TaylorAlexander · 2 years ago
Yep I was using Baconreader and when that stopped working, I simply stopped using reddit. I was not a heavy user by that point, but now my use has gone to zero aside from the occasional google search result leading me there.
Terretta · 2 years ago
On iOS, especially iPad, try:

- Narwhal 2: https://narwhal.app/

Of course, you pay the API costs. But this is pro work, countless UX details thoughtfully made.

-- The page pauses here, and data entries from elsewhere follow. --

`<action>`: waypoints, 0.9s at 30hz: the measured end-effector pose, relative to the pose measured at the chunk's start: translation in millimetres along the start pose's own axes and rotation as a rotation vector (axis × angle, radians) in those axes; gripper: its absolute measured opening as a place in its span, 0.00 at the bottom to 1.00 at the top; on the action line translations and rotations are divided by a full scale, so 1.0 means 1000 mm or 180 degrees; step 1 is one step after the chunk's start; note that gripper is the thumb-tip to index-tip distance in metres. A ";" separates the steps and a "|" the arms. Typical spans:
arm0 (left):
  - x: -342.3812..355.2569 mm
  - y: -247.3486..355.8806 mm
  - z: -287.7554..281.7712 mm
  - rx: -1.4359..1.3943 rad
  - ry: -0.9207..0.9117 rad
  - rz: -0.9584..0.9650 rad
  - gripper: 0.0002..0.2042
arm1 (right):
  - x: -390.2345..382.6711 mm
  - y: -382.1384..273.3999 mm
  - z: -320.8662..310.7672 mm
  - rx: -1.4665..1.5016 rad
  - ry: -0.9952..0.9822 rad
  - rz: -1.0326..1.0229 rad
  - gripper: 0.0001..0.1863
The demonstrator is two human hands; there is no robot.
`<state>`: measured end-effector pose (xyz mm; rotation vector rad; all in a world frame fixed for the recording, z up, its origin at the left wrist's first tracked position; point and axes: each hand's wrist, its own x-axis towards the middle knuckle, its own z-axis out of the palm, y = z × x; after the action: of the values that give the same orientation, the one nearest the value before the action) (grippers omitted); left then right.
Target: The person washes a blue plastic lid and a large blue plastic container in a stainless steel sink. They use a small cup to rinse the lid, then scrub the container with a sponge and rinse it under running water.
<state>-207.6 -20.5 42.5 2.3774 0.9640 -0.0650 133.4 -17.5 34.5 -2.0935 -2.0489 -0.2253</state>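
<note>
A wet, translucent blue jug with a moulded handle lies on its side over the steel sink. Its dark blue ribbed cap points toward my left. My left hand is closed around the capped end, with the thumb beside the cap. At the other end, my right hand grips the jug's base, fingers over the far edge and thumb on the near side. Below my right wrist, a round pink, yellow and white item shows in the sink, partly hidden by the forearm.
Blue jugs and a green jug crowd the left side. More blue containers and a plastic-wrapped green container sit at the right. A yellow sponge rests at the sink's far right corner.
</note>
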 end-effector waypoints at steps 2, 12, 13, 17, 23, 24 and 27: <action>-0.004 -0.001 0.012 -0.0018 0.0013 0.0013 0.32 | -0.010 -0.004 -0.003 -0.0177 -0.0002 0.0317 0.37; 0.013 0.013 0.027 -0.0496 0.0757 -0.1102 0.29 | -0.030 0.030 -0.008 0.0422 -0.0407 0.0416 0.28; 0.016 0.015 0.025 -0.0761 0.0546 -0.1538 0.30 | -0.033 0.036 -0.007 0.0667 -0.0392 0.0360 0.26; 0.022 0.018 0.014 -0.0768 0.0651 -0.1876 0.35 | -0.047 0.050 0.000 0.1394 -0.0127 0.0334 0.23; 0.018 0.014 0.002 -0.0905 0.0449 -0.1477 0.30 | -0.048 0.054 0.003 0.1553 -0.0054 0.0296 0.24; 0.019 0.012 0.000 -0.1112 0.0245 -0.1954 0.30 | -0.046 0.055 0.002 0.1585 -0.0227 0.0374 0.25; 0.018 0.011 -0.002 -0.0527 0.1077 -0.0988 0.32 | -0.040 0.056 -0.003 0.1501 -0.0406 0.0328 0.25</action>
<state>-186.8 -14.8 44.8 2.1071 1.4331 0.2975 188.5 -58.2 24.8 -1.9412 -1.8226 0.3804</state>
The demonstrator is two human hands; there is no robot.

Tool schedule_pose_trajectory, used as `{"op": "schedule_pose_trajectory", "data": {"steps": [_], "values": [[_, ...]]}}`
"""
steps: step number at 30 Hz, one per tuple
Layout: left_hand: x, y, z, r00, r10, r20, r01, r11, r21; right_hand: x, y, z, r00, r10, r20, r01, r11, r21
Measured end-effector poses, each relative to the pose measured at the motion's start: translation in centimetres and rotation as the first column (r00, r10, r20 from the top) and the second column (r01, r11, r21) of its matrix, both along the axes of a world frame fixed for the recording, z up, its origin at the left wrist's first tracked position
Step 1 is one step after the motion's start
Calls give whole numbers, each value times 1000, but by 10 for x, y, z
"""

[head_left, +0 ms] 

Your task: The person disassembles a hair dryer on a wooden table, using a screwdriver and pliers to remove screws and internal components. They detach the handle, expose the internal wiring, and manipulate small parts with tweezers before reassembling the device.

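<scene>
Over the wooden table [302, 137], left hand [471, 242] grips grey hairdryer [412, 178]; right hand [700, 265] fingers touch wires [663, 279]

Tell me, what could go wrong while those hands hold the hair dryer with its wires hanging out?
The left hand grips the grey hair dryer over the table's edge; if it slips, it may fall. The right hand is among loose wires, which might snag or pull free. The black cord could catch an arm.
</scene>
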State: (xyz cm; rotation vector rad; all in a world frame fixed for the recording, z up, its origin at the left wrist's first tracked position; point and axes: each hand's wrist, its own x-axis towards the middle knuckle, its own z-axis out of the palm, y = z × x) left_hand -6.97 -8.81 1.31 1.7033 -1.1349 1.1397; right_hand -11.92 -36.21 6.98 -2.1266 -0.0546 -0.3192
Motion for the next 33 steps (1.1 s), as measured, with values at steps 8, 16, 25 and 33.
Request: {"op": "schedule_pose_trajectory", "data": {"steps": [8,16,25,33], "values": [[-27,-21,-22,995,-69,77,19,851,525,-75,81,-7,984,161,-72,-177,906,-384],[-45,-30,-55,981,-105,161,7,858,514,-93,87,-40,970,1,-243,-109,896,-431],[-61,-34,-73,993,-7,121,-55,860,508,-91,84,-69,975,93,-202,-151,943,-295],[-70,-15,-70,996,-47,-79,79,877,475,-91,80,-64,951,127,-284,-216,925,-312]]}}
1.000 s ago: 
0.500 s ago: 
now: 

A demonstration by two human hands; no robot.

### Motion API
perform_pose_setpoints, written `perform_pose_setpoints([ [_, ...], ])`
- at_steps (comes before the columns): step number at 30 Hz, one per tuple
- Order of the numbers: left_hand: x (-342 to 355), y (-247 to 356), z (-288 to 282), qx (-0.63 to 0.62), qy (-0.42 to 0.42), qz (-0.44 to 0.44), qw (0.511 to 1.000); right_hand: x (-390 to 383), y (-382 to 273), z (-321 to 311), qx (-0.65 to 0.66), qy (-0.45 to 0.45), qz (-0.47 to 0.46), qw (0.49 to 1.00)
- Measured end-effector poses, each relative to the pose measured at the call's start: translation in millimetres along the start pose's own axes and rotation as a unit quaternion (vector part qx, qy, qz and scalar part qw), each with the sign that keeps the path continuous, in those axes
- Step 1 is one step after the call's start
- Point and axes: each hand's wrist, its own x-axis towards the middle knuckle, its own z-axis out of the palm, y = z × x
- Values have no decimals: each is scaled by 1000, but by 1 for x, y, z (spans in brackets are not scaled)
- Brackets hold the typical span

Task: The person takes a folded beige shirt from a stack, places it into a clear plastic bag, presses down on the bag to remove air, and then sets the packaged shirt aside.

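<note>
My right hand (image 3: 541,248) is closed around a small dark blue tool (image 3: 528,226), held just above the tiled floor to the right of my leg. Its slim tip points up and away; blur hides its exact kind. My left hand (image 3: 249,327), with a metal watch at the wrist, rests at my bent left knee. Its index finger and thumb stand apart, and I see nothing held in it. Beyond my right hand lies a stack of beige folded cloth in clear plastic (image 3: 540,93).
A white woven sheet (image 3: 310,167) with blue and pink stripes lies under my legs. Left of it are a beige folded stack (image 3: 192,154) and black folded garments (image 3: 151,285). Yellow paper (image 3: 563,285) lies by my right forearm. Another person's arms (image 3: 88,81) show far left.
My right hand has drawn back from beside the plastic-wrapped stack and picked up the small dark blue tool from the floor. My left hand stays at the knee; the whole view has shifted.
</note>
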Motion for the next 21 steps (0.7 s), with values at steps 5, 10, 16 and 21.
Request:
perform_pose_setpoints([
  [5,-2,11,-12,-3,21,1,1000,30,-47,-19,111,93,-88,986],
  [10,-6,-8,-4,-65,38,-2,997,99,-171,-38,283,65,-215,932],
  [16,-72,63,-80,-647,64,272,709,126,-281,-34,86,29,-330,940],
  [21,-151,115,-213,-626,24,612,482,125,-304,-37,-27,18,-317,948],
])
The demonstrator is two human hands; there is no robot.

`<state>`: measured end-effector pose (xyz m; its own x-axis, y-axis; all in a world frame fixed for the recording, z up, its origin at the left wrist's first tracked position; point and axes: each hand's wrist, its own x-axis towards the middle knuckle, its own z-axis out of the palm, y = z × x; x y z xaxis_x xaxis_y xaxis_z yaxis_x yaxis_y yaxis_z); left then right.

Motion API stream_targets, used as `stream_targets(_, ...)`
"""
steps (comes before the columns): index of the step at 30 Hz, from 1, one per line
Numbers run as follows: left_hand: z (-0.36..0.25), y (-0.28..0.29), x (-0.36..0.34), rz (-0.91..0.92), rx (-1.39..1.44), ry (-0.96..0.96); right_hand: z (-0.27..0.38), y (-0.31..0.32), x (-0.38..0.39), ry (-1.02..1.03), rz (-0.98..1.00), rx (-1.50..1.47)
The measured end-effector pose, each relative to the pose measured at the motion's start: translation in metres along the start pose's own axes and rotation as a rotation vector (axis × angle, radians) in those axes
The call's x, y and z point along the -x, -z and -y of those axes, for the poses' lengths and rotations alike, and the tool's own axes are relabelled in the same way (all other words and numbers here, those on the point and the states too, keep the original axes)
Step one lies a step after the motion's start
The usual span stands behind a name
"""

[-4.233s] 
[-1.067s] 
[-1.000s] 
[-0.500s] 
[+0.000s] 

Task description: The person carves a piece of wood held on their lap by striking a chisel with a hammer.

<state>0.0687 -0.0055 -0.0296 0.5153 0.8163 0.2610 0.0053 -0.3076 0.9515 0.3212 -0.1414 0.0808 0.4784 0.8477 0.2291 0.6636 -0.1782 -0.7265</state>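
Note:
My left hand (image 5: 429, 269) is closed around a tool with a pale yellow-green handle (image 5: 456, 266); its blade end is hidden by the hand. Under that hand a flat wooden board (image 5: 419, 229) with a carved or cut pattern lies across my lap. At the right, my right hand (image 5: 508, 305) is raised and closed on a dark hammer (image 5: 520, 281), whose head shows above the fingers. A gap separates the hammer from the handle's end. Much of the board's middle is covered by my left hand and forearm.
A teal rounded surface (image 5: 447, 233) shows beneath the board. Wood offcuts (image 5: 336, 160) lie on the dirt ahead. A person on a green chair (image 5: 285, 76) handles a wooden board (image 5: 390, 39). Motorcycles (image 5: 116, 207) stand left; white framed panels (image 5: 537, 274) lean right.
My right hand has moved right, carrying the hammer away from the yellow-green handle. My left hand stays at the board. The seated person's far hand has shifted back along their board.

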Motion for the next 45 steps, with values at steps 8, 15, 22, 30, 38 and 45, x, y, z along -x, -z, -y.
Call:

- Winston: https://winston.cafe/

- Winston on GitHub: https://github.com/lo-cafe/winston

In TestFlight Beta, OK on iPhone but awkward on iPad unless full screen; layout is jumbled mess in stage manager windows.

nkotov · 2 years ago
I've been using Winston as an alternative but it still doesn't compared to how good Apollo was. My reddit usage overall has decreased simply because of it.
jalapenos · 2 years ago
Same, Reddit saved me from it by cutting my 3rd-party app cord.

It's just bizarre to me that they didn't try to buy one of these apps to replace their own. That would've been a net win. It seems instead, as throughout their history, that their leadership is constantly trying to destroy it.

If they had external investors they'd be being hit with shareholder lawsuits constantly.

Obscurity4340 · 2 years ago
They already did that it was AlienBlue and thry wrecked it if my understanding is correct
willis936 · 2 years ago
Same here. I'm happily spending more free time on creative and learning ventures.
realusername · 2 years ago
Same outcome for me but with Relay for Reddit, I could not bring myself to use the official app and now my usage dropped closed to zero which was a good thing, I have more time for productive stuff.
baby · 2 years ago
I basically stopped using reddit when they came up with the new web UI, and then pushed me to download the app on mobile. They obviously don't care about users.
theshrike79 · 2 years ago
Yep, Apollo going away made me stop using mobile Reddit completely. Don't bother on the desktop either, because I liked the Apollo UI a lot more.

Nowadays I'm mostly on Tildes and here, neither of which has the endless inflow of content that Reddit did, it's actually possible to read "everything" on both and then go do something else.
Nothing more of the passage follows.